Frankly, there are many reasons I “sauna”. Ten scientifically proven reasons, in fact (yes, I promise not to throw out a bunch of unverified, woo-woo reasons). In no particular order of importance here they are.


  1. Heart Health & Longevity

A new report in JAMA Internal Medicine shows that regularly spending time in a sauna may help keep the heart healthy and extend life. Researchers from the University of Eastern Finland tracked 2,300 middle-aged men for an average of 20 years. They found that the more sessions per week men spent in the sauna, the lower their risk of sudden cardiac death and fatal coronary heart disease. The sauna also extended the life of participants with other illnesses, including cancer.

According to the study, participants who had two or three sauna sessions a week had a 22% reduced chance of suffering sudden cardiac death. Men who had four to seven sauna sessions of at least 20 minutes each, had the greatest benefits. Compared with those who had just one sauna session a week, they had a 63% lower risk of sudden cardiac death, 50% lower risk of CVD (cardiovascular disease) death, 48% lower risk of CHD (coronary heart disease) death and were 40% less likely to die from all causes.

Researchers reported that the benefit to cardiovascular health was likely due to the decrease in blood pressure and an increase in blood vessel diameter that both infrared exposure and heat exposure can provide.

Having spent time last month in Finland sitting buck-naked in a traditional Finnish smoke sauna, surrounded by old guys who definitely seemed more ripped and vibrant than their fat Western counterparts, I can certainly attest to the fact that there’s something special going on with this Finnish tradition.

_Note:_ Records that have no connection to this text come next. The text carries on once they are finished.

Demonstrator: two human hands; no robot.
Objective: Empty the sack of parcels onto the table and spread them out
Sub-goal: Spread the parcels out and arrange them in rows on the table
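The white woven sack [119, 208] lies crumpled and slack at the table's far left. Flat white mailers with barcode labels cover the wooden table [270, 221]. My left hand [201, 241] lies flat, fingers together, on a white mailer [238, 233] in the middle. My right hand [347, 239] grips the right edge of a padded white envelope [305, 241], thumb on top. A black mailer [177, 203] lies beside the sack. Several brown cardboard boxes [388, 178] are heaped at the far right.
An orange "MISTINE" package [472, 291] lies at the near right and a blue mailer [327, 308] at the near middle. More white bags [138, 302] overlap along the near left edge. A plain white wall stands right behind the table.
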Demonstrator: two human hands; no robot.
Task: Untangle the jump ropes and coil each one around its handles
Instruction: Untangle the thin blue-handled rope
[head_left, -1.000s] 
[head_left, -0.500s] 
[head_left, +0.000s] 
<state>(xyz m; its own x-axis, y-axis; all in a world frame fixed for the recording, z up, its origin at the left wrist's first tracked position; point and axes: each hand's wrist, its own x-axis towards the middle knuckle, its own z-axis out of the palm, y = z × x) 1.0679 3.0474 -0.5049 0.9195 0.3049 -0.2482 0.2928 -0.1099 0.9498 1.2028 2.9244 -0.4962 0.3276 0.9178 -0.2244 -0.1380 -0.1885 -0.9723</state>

  1. Detoxification Of Chemicals And Heavy Metals

The skin is a major detox organ, and sweating through the skin is a critical human detox function, yet most people don’t sweat regularly or enough.  Think detoxing is a woo-woo, airy-fairy, pushing-giant-shopping-carts-full-of-kale-through-Whole-Foods myth? Think again. You may want to read this.

As you’ll see if you read that article above, the body is very effective at eliminating toxins via the skin (and the liver, and the poo), but the skin side of things only really works if you make your body sweat. But many of us sit in air-conditioned indoor environments all day, and even gyms with temperature control can be a tough place to work up a serious sweat. So in these type of situations, you completely miss out on a major source of toxin elimination: the skin.

To combat these effects, a sauna can purify the body from the inside out, eliminating compounds such as PCB’s, metals and toxins that are stored in fat cells, which can undergo lipolysis and release toxins upon exposure to infrared-based heat. Yep, you read that right: you are going to battle against and killing little screaming fat cells to death when you sweat in a sauna. They don’t shrink: they die (especially when combined with niacin, which research has some interesting findings on and which I talk about in more detail here).


  1. Athletic Recovery

Growth hormone is crucial for repair and recovery of muscles, and research has shown that two 20-minute sauna sessions separated by a 30-minute cooling period elevated growth hormone levels two-fold over baseline. Two 15-minute sauna sessions at an even warmer temperature separated by a 30-minute cooling period resulted in a five-fold increase in growth hormone.

Perhaps even more nifty is that repeated exposure to whole-body, intermittent hyperthermia through sauna use boosts growth hormone immediately afterward, and two one-hour sauna sessions for 7 days has been shown to increase growth hormone by 16-fold. Yeah, that’s right: you don’t need to go buy fancy supplements or creams to increase growth hormone. You can just make your body hot instead and get a growth hormone increase

It is also important to note that when hyperthermia and exercise are combined, they induce a synergistic increase in growth hormone, which is why I do yoga, push-ups and squats in my infrared sauna. For an additional recovery benefit, sauna also increases blood flow to the skeletal muscles, which helps to keep them fueled with glucose, amino acids, fatty acids, and oxygen, while removing by-products of metabolic processes such as lactic acid and calcium ions.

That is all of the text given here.